Download a Landsat product according to its identifier.
Options:
-d, --output-dir PATH Output directory.
-f, --files TEXT Comma-separated list of files to download.
--help Show this message and exit.
Examples
# Download an entire product in the current directory
pylandsat download LE07_L1TP_205050_19991104_20170216_01_T1
# Download multiple products
pylandsat download \
LE07_L1TP_205050_19991104_20170216_01_T1 \
LE07_L1TP_206050_19991111_20170216_01_T1
# Download only the blue, green and red bands
pylandsat download --files B1.TIF,B2.TIF,B3.TIF \
LE07_L1TP_205050_19991104_20170216_01_T1
# Download only quality band
pylandsat download --files BQA.TIF \
LE07_L1TP_205050_19991104_20170216_01_T1
Search for scenes
To allow large and fast queries, pylandsat works with a local dump of the Landsat catalog hosted on Google Cloud. As such, an initial sync is required :
# Sync local Landsat catalog
pylandsat sync-database
# Force update
pylandsat sync-database -f
The database is stored in a local directory that can be displayed using the following command :
pylandsat print-datadir
Once the database has been created, the local catalog can be queried.
Usage
Usage: pylandsat search [OPTIONS]
Search for scenes in the Google Landsat Public Dataset catalog.
Options:
-b, --begin TEXT Begin search date (YYYY-MM-DD).

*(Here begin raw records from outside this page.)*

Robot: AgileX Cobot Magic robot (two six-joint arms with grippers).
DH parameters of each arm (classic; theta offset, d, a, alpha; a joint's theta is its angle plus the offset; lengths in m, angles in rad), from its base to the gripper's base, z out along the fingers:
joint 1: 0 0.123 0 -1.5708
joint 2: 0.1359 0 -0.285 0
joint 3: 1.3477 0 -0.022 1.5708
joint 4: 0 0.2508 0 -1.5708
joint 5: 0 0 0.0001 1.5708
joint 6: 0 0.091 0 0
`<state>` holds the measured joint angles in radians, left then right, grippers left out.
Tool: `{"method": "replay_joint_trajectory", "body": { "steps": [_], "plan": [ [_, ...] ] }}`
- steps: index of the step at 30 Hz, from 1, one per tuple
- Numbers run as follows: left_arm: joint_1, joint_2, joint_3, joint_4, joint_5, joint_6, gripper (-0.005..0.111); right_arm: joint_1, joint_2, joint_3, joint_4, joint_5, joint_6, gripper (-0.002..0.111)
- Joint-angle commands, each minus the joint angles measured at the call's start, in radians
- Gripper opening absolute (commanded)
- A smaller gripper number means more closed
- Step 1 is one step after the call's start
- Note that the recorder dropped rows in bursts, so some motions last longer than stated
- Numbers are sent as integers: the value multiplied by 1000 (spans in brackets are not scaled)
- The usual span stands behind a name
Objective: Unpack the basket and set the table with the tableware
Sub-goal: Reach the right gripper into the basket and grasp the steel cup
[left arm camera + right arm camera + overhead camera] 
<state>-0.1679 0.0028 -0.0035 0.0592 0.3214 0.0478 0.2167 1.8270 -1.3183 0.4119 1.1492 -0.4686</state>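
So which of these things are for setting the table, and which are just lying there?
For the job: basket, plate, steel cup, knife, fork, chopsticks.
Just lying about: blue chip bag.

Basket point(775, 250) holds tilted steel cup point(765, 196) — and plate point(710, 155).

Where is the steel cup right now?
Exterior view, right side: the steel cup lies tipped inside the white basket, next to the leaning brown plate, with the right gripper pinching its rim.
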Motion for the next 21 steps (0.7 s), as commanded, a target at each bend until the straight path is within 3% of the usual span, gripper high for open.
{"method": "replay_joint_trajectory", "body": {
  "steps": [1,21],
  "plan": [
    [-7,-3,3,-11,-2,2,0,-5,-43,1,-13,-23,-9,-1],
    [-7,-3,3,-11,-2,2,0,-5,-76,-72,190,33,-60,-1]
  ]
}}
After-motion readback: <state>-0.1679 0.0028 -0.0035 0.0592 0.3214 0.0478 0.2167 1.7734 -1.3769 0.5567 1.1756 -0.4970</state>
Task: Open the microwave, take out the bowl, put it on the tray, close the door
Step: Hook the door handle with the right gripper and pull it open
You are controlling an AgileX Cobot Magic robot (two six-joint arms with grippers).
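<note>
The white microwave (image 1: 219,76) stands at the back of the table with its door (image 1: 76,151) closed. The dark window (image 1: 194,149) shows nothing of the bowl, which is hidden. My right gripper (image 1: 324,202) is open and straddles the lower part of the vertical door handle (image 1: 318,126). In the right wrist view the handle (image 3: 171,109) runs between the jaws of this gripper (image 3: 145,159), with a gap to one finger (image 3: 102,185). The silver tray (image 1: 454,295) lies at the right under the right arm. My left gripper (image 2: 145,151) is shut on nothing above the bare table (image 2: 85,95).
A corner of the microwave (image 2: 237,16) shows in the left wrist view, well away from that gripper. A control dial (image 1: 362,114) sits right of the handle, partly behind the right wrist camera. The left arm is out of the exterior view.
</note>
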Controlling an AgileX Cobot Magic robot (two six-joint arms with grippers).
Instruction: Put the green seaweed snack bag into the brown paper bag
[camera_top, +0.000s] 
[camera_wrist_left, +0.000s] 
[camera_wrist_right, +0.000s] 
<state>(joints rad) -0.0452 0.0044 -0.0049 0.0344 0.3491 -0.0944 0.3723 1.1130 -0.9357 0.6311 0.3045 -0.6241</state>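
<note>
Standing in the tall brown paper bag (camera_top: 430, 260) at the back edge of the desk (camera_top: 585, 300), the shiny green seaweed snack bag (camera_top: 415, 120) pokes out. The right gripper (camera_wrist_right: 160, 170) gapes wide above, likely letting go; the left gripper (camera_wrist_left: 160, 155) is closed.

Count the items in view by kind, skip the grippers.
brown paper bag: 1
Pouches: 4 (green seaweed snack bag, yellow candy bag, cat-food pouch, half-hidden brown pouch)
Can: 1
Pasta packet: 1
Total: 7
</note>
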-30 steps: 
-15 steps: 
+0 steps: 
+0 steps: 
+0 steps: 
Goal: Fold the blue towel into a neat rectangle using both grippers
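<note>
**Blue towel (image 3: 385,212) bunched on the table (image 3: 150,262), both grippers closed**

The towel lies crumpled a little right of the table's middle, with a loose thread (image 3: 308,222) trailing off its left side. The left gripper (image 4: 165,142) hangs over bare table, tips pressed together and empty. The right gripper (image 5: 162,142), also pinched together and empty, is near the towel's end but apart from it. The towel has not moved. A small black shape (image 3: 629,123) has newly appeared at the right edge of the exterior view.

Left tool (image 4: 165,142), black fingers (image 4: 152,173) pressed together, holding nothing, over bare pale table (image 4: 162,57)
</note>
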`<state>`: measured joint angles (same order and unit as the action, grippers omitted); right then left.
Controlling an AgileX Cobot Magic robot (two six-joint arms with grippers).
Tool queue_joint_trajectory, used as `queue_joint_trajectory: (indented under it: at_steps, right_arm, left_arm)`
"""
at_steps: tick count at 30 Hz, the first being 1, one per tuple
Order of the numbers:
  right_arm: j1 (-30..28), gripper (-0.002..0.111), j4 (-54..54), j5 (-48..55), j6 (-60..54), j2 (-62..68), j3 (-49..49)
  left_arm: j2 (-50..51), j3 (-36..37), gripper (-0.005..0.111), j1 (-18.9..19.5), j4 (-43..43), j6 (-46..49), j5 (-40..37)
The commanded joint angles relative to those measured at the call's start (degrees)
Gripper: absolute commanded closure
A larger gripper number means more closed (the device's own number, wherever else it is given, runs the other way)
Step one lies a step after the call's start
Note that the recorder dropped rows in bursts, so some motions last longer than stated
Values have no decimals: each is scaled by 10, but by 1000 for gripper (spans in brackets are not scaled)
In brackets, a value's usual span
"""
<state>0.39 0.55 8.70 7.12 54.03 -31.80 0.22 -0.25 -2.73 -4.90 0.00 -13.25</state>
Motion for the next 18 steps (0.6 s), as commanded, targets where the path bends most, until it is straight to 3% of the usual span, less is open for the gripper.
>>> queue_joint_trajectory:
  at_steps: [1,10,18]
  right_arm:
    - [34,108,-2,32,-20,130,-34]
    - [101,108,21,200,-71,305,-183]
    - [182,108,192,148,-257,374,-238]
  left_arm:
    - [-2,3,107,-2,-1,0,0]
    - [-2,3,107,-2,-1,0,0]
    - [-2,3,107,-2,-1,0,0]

-e, --end TEXT End search date (YYYY-MM-DD).
-g, --geojson PATH Area of interest (GeoJSON file).
-l, --latlon FLOAT... Point of interest (decimal lat/lon).
-p, --path INTEGER WRS2 path.
-r, --row INTEGER WRS2 row.
-c, --clouds FLOAT Max. cloud cover percentage.
-s, --sensors TEXT Comma-separated list of possible sensors.
-t, --tiers TEXT Comma-separated list of possible collection tiers.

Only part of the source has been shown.